Task requirements ->
Lines to restate from the data below: from the one containing "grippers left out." to the one containing "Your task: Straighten", both included. Give them again exactly, and only them.

Supplied information ->
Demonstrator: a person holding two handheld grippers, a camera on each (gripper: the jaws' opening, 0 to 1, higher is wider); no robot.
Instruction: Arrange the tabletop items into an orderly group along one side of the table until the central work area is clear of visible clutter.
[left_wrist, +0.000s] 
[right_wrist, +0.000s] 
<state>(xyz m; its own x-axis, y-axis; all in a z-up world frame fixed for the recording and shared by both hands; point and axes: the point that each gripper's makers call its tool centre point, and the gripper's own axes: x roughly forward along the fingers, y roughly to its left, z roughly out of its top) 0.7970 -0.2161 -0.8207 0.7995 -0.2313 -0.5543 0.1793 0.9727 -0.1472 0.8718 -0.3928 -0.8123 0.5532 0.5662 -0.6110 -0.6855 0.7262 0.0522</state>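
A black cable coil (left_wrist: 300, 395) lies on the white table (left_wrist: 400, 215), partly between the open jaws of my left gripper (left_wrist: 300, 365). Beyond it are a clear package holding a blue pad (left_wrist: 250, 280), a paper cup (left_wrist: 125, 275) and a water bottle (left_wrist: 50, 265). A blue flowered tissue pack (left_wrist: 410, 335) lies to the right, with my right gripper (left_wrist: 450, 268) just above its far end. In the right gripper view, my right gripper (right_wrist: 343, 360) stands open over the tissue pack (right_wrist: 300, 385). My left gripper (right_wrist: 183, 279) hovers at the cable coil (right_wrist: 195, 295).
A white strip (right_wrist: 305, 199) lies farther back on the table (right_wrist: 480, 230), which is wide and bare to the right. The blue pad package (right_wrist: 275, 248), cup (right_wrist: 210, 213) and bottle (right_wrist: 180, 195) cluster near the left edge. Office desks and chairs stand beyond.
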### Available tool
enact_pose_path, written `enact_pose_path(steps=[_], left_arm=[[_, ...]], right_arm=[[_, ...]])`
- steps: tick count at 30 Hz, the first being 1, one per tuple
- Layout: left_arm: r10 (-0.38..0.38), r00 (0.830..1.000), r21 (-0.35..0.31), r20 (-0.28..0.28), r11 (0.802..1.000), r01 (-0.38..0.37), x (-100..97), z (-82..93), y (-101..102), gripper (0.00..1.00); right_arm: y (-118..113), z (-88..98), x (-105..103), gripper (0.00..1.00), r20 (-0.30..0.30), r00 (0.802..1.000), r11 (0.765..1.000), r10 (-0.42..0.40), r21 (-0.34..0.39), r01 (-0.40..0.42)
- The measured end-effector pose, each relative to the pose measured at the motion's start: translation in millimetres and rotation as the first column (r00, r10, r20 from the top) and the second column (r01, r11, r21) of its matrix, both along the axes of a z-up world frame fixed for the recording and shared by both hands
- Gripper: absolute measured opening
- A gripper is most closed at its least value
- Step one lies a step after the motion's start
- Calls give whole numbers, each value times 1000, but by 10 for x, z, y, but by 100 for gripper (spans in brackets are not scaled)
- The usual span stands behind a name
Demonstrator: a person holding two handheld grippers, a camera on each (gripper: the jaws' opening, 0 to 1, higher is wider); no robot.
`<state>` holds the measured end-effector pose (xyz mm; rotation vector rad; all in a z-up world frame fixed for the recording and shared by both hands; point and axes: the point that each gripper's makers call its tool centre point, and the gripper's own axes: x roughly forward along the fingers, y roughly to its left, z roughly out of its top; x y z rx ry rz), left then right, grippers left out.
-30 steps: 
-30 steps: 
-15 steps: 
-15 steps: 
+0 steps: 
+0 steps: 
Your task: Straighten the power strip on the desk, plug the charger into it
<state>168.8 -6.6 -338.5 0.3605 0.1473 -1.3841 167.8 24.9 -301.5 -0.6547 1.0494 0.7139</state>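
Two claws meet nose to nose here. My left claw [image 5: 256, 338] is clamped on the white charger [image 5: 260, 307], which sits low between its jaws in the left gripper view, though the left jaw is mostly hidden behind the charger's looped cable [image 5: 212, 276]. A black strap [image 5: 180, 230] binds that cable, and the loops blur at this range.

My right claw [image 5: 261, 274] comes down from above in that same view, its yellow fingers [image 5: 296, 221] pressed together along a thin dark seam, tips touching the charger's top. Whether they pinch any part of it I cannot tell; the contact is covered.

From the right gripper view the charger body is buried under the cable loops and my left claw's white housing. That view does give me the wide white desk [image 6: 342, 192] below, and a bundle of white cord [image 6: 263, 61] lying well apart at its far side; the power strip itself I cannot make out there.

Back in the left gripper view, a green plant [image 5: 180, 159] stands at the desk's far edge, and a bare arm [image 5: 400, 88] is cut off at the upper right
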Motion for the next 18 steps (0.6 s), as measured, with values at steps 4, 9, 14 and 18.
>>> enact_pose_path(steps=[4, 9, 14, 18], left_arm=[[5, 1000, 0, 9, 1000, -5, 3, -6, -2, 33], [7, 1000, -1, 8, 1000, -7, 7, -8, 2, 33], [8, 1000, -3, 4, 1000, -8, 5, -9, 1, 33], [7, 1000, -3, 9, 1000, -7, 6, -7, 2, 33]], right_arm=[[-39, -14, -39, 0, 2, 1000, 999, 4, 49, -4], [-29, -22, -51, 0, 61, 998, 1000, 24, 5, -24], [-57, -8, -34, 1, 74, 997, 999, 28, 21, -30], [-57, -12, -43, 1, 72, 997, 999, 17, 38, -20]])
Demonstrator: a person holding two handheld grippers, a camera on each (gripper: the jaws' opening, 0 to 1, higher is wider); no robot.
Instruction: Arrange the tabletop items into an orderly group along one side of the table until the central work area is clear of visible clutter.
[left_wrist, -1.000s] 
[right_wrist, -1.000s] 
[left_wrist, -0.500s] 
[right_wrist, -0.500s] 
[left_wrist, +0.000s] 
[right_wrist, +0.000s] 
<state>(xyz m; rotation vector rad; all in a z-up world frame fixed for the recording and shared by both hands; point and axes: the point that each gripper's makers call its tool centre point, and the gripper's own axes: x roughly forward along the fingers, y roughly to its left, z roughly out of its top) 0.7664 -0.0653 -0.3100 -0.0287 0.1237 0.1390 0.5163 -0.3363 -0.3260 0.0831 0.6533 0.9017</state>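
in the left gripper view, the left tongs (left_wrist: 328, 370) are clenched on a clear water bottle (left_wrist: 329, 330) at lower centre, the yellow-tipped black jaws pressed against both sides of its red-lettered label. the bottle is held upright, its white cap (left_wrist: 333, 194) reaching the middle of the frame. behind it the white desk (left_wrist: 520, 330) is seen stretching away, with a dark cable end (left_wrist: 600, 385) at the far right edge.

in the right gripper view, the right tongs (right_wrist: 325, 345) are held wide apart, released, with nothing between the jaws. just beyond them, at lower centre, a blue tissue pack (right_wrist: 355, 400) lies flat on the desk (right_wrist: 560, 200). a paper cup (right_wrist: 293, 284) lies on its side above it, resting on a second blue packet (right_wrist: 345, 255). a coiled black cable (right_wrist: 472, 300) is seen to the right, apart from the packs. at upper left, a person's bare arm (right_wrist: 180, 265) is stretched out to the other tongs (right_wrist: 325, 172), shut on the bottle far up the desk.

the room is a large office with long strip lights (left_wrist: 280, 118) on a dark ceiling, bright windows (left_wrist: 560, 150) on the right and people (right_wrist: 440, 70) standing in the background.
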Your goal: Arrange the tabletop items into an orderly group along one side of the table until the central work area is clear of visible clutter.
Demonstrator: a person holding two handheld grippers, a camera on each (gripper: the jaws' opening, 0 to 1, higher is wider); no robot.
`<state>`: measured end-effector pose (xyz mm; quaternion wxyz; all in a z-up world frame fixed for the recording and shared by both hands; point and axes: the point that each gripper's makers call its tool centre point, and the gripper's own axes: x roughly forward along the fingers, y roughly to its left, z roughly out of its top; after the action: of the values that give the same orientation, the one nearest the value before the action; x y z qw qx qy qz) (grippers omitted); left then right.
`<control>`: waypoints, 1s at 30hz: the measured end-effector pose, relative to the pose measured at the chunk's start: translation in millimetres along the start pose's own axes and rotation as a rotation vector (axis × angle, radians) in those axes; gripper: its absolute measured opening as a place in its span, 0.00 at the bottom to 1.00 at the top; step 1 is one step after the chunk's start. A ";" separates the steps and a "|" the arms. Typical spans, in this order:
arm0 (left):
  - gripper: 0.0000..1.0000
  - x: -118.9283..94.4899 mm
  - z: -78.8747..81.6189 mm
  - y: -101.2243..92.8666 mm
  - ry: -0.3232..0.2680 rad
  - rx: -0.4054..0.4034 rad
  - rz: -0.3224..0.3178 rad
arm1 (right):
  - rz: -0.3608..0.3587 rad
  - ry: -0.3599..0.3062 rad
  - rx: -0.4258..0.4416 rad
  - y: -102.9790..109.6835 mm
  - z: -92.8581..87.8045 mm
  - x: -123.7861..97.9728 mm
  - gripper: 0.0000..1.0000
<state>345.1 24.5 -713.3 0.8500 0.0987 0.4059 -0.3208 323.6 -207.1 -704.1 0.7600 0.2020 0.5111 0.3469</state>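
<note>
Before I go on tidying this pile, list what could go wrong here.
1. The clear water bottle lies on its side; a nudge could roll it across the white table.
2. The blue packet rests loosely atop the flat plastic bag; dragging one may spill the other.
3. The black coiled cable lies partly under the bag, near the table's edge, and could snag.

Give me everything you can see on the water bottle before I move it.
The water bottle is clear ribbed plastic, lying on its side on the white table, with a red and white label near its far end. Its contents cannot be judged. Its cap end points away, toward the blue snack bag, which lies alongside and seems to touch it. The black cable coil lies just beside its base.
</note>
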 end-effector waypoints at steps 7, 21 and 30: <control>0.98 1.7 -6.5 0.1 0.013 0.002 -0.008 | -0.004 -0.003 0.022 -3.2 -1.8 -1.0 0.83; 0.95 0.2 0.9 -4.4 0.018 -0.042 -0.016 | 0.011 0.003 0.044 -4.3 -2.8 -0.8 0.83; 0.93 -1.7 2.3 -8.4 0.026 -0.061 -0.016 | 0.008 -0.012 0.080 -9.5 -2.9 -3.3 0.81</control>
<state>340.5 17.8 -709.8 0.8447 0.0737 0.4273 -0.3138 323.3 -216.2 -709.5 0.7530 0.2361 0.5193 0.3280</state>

Exercise solution ->
`<state>` holds the measured end-effector pose (xyz mm; rotation vector rad; all in a z-up world frame fixed for the recording and shared by both hands; point and axes: the point that each gripper's makers call its tool centre point, and the gripper's own axes: x roughly forward along the fingers, y roughly to its left, z roughly out of its top; x y z rx ry rz), left then right, grippers left out.
-30 steps: 
-30 steps: 
-15 steps: 
-15 steps: 
+0 steps: 
+0 steps: 
Your task: Straighten the power strip on the desk, plug the charger into it

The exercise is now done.